Zwölfe läuten

Nach einem Sprichwort aus der Geschichte zeigt sich ein Regime in der Hauptstadt immer als Prunk und in der Provinz als Perversion. In Heinz R. Ungers Stoff-Stück geht es darum, wie sich in einer entlegenen steirischen Gemeinde die Bewohner rechtzeitig zum Ende der Hitlerzeit der Hitlerinsignien entledigen, denn die Gesinnung behalten sie offensichtlich bei. Von Stoff könnte man deshalb sprechen, weil sich "Zwölfe läuten" sowohl als Volksstück, als Film und jetzt auch als Erzählung beeindruckend makaber vermitteln läßt. In der Erzählung wird bewußt auf die Klischees des Heimatromans zurückgegriffen, die Figuren sind grob geschnitzt und reden fast nur in kernigen Sätzen, es gibt also eher wenig psychologischen Dialog, sondern die Ansichten prasseln wie beim Widderkampf mit vollem Gehörn aneinander, daß es nur so kracht.
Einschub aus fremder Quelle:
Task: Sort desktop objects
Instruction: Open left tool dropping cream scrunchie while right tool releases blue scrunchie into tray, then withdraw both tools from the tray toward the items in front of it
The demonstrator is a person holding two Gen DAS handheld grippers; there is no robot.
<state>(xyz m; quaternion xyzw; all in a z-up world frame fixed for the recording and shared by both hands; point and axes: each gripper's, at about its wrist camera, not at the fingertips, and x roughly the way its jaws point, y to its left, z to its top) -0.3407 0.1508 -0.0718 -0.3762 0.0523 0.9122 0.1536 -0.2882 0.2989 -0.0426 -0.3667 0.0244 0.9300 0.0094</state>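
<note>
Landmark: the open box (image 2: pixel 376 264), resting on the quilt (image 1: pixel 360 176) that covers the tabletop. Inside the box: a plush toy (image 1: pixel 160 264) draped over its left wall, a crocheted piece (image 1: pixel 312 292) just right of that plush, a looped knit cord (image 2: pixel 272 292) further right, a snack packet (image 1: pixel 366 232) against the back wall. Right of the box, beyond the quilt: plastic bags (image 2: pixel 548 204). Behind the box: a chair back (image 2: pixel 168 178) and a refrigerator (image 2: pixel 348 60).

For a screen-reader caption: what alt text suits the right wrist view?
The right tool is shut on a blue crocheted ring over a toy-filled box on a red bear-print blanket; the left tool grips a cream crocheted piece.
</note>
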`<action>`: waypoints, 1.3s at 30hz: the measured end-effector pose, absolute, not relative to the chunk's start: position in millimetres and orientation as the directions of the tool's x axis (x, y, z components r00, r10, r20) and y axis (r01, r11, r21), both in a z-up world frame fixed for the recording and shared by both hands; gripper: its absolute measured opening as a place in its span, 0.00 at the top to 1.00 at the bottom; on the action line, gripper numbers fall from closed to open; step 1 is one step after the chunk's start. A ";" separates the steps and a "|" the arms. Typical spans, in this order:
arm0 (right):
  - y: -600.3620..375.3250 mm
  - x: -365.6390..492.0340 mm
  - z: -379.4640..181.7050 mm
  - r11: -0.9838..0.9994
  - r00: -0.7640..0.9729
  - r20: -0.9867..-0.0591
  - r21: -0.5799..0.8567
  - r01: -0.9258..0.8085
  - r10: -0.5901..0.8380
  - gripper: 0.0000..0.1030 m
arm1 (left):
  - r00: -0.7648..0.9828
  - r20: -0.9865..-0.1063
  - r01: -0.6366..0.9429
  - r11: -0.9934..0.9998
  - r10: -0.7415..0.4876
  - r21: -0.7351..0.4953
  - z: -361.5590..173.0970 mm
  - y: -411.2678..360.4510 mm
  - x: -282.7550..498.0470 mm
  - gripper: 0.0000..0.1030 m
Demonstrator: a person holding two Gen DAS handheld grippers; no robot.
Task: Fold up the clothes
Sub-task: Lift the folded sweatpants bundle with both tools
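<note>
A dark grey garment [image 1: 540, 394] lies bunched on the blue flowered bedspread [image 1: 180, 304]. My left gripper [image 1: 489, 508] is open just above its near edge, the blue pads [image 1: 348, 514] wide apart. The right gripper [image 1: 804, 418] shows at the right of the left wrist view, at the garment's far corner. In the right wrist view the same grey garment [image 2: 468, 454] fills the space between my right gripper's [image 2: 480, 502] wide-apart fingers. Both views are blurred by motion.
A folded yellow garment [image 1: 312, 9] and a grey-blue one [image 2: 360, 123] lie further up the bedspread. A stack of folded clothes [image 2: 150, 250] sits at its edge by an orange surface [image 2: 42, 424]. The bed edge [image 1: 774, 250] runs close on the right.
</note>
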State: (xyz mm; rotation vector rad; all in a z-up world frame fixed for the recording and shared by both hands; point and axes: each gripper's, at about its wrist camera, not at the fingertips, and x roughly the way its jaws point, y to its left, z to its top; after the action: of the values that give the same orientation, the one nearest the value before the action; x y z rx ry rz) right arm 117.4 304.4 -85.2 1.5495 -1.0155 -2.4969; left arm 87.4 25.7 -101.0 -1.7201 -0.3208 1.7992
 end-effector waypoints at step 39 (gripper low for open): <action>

Das ist ja vielleicht das Dramatische an einem Dorfleben, daß es darin keine Entwicklung gibt, sondern die Vertreter der Dorf-Dynastien sich als Vertreter der großen Ideologien in der Hauptstadt ausgeben und in völlig überdimensionalen Argumentationsketten Ziele verfolgen, die nicht die ihren sind. Ein Ziel freilich gibt es: Wer hat, will immer haben, wer nicht hat, muß immer darauf achten, daß er nicht übrig bleibt! In der Endphase der Hitlerzeit geht es nun darum, wer wann die Seiten wechselt. Partisanen haben sich im Dorf versteckt, SS-ler sollen die Glocke abholen, und mittendrin kommt die Nachricht vom bevorstehenden Ende des Regimes. Aber selbst der best-getimte Gesinnungswechsel braucht einen kleinen Anflug von Mut, und wenn dieser nicht vorhanden ist, enden die komödiantischen Verhaltensweisen doch noch in einer Tragödie. "Zwölfe läuten" ist ein Stück, das sich quasi wie von selbst erzählt und in jede Zeit und in jeden Ort paßt. Es handelt von den zwei großen Entwürfen, die für die Lebensgestaltung zur Verfügung stehen, Angepaßtheit oder Einsamkeit. Denn Widerstand und voller Fruchtgenuß schließen einander aus, wie wohl beide als Doppelpack so schön wären.

Heinz R. Unger: Zwölfe läuten. Erzählung. Innsbruck: Haymon 2001. 126 Seiten. 218,- ATS. € 15,90. ISBN 3-85218-360-X

Heinz R. Unger, geb. 1938, lebt in Wien.